Al que investiga no lo mueven las certezas sino las incertidumbres. Se investiga porque nuestra zona de carencia es superior a la de nuestras satisfacciones. Investigamos porque tenemos algunas hipótesis, algunos indicios, pero sobre todo, porque hay dentro de nosotros una especie de desazón, de intranquilidad, ante la infinidad de preguntas que nos dan vueltas en la cabeza.

Pero navegar sobre ese mar, mantenerse en pie sin derrotarse ante el primer escollo, requiere un tipo de espíritu con ciertas características. Primero, tener corazón de aventurero; una capacidad para el riesgo y un vigor para sortear copiosas tormentas o interminables noches en vela. Sin ese corazón aventurero, sin ese talante de Odiseo, la investigación que empecemos, nuestra búsqueda, no sobrepasará los lugares conocidos, y nos quedaremos dando vueltas en los remolinos de cumplir con el requisito.

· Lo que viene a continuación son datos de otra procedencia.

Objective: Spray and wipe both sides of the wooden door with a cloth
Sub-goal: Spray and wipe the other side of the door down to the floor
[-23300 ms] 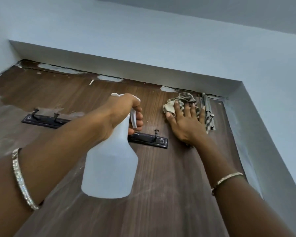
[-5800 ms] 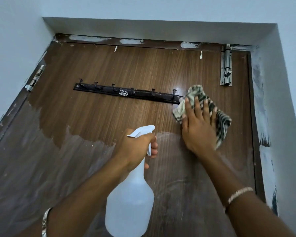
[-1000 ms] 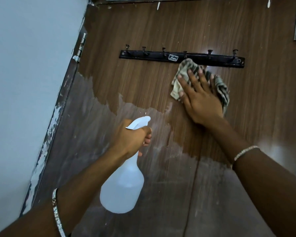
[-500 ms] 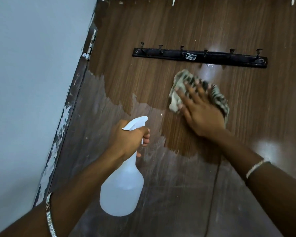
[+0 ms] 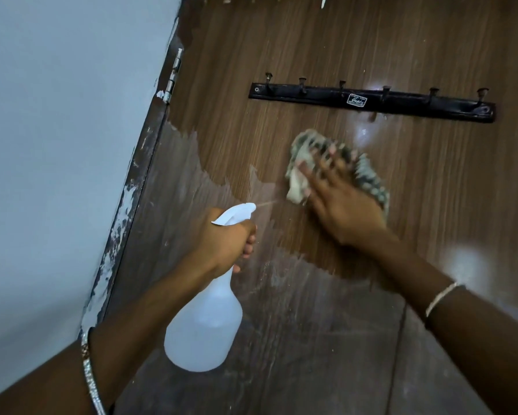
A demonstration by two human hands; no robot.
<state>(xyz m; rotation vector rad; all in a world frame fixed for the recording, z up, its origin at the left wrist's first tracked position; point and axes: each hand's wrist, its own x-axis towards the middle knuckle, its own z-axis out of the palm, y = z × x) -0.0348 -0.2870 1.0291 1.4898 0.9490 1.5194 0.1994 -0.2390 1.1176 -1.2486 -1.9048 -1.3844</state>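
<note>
**Cloth pressed flat to the door below the hook rail, bottle raised beside it**

The brown wood-grain door [image 5: 311, 49] fills most of the view, and only this face of it shows; its top and right edges are cut off by the frame; the upper part is dark and glossy with two patches of glare, the lower part dull, grey and streaked, with a ragged line between them. The pale blue-grey wall [image 5: 57, 145] stands to the left, and the door frame beside it is flecked with paint. The translucent white plastic spray bottle [image 5: 204, 330] is upright in front of the dull area, nozzle towards the door, with a thin line of spray at its tip; the left hand [image 5: 221, 244] grips its neck, fingers curled round the trigger, which they hide. The long black metal hook rail [image 5: 371, 103] sits high on the door; its small label cannot be read. The right hand [image 5: 341, 208] lies just below the rail, fingers straight and spread wide, pressing the checked green-and-cream cloth [image 5: 296, 181] against the glossy wood; the cloth and fingertips are blurred, and much of the cloth is under the palm. A silver metal hinge [image 5: 174, 76] shows at the door's left edge; a glittering bracelet [image 5: 91, 381] circles the left wrist, a thin one [image 5: 442, 298] the right.
</note>
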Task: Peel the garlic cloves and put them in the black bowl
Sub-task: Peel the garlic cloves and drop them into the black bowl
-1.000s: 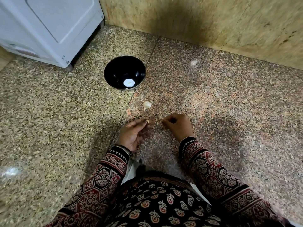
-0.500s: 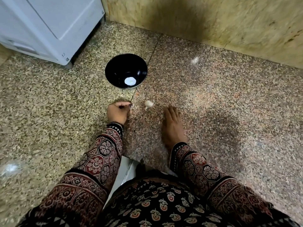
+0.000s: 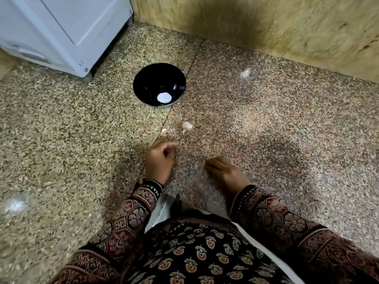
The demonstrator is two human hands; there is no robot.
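L hand (image 3: 161, 160) & R hand (image 3: 223, 171) curled, blurry – can't tell if gripping anything; garlic clove (image 3: 187, 126) near black bowl (image 3: 146, 83).

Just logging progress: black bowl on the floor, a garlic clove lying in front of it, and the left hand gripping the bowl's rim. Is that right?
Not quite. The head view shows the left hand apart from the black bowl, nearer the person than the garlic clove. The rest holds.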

De otra parte, es necesario poseer o recuperar cierto temperamento lúdico. Ese humor juguetón y festivo es supremamente decisivo sobre todo cuando las rutas trazadas en un comienzo no dan resultado, o cuando en lugar de grandes aciertos lo que tenemos son toneladas de errores. Lo lúdico permite, además, a un grupo de investigadores convertir los conflictos inevitables de todo viaje en escenarios para la socialización o el baile; lo lúdico nos hace más tolerantes, más flexibles con nuestros compañeros de aventura.

Y aunque vayamos en pos de una tierra, aunque tengamos como norte algún «dorado», hay algo inasible, incontrolable en toda investigación: los propios avatares del viaje. A lo largo de  nuestro proyecto estaremos expuestos a un sinnúmero de eventualidades, desde el cambio de los vientos hasta la diversa fuerza de las olas. Esa es otra de las características de todo buen investigador: la de aprender a trasegar habitualmente con lo inesperado. Sin desesperos ni amotinamientos, y manteniendo la fe en no perder de vista las estrellas.